The morphological characteristics of the unit affect the strength of the substrate and the penetration of the adhesive, resulting in changes in the properties of the material. From the view of unit fracture morphology, the length, depth, ratio, and angle of the crack determined the effect of thinning [15]. The water absorption and the dipping amount can be used as the evaluation index [16]. Judging from the shedding of the outer part and the inner part of bamboo, the unit morphology was mainly aimed at the width of the shedding, the depth of damage, and the rate of shedding [14, 15, 17]. As seen from the morphology of the end face, the width, area, circumference, and the number of vascular bundles determined the uniformity of the unit [15, 18]. The establishment of the evaluation system of unit morphological characteristics objectively and comprehensively reflects the essential characteristics of the evaluated materials and promotes the scientific development of bamboo timber recombination technology.

The maximum width of fibrotic bamboo veneer after defibering is up to 500 mm, and its length depends on the length of bamboo. This breaks through the problem of size limitation of bamboo processing and realizes the scale industrialization utilization of clumping bamboo, Miscellaneous bamboo and moso bamboo [19]. At present, nearly 17 kinds of bamboo such as Phyllostachys pubescens, Bambusa distegia, Neosinocalamus affinis, Phyllostachys bissetii McClure, Phyllostachys bambusoides f shouzhu Yi, Phyllostachys viridis, Phyllostachys glauca McClure, Phyllostachys praecox f. pervernalis, Dendrocalamus oldhamii, Dendrocalamus latiflorus Munro, Bambusa pervariabilis McClure × Dendrocalamus, Dendrocalamus sinicus, Dendrocalamus albonudus, Dendrocalamus tomentosus, and Bambusa burmanica Gamble have been studied for the adaptability of bamboo unit.
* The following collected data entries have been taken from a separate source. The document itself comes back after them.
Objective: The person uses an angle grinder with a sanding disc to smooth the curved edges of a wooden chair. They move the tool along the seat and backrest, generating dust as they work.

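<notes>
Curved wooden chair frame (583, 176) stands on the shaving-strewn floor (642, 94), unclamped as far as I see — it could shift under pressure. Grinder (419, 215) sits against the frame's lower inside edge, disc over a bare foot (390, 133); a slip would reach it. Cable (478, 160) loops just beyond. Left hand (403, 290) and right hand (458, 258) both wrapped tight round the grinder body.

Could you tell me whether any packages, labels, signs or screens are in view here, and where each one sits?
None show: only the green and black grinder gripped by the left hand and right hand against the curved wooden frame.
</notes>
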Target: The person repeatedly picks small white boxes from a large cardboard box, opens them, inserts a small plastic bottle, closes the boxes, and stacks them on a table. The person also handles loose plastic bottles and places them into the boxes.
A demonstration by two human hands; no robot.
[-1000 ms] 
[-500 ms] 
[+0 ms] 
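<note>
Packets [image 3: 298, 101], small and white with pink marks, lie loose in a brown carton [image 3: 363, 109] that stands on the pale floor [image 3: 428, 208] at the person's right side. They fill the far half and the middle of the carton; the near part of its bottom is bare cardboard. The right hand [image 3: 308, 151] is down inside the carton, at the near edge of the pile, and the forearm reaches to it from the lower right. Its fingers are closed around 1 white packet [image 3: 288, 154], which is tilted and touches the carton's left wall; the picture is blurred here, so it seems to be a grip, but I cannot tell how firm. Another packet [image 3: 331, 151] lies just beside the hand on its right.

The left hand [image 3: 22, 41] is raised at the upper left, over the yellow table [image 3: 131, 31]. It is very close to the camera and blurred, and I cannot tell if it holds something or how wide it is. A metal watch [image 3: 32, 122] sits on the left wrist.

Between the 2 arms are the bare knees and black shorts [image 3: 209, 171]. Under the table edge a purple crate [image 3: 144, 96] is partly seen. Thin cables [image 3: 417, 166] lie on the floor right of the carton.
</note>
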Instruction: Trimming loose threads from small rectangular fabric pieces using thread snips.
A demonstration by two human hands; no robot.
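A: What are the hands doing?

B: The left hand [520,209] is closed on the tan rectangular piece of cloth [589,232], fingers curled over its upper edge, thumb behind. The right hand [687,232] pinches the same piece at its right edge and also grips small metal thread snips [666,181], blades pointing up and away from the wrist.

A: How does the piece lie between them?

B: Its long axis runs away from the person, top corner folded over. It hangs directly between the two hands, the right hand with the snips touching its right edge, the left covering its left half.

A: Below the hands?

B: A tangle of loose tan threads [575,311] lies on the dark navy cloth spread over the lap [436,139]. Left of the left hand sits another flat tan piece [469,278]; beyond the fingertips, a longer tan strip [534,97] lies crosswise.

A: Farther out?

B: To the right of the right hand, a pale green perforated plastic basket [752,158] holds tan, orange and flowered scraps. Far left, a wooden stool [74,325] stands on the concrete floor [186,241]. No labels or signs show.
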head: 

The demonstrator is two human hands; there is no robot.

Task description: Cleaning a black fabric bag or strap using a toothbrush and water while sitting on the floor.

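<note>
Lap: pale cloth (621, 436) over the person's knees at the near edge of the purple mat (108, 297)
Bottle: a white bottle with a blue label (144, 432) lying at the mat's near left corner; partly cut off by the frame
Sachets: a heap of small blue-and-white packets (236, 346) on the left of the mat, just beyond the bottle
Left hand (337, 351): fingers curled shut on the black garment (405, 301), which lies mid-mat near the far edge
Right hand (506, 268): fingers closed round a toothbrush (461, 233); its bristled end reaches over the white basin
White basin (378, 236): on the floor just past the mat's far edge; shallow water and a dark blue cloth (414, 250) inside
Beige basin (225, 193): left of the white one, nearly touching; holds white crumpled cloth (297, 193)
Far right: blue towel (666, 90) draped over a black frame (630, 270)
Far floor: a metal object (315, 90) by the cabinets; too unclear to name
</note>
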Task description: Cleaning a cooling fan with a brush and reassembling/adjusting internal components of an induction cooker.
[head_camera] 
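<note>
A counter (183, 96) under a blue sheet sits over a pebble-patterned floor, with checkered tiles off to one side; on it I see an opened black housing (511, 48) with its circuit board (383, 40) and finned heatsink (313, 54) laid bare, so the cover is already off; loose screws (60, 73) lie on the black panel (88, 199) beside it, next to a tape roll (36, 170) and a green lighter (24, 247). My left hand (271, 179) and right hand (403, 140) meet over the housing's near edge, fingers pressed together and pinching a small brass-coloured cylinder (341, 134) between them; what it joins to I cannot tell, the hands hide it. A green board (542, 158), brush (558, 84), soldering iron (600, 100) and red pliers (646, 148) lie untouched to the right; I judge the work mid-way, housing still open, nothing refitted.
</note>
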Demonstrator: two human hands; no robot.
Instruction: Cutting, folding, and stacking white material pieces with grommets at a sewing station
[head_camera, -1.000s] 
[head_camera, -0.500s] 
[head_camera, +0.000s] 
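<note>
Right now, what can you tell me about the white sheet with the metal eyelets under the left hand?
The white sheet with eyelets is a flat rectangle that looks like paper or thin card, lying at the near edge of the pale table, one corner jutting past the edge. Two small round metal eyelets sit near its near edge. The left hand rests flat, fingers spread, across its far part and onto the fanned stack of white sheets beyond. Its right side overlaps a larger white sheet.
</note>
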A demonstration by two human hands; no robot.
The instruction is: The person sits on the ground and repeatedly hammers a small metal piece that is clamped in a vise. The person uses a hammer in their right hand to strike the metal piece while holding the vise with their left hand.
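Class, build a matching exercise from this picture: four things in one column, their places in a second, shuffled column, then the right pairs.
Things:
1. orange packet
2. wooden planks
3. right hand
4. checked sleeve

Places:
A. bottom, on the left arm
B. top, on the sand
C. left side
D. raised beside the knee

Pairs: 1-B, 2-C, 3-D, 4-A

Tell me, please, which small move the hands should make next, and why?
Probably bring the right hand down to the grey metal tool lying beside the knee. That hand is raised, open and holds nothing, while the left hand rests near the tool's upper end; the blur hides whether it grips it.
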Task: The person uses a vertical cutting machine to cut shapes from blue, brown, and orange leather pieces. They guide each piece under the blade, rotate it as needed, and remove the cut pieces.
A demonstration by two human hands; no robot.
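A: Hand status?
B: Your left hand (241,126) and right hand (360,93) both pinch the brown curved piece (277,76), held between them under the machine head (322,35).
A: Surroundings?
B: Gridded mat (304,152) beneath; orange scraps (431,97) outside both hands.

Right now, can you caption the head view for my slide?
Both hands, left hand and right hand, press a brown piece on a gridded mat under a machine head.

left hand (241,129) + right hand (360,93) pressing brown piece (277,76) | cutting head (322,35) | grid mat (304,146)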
The differences of properties and anatomical structure of different bamboo species ultimately affect the properties of bamboo scrimber [12, 16, 2025]. In recent years, with the continuous maturity of industrial production technology of bamboo recombination, the technology of unit preparation and veneer lengthening provides a technical reference for the manufacture of large-span and large-size bamboo scrimber [2628]. Usually, overlapping method is used to lengthen veneers to prepare bamboo scrimber with different specifications [29]. The technical parameters of veneer lengthening affect the mechanical properties of subsequent products. A lap length of 16.1 mm as well as a medium target density (1.01 g/cm3) was beneficial to the improvement of mechanical properties of bamboo scrimber.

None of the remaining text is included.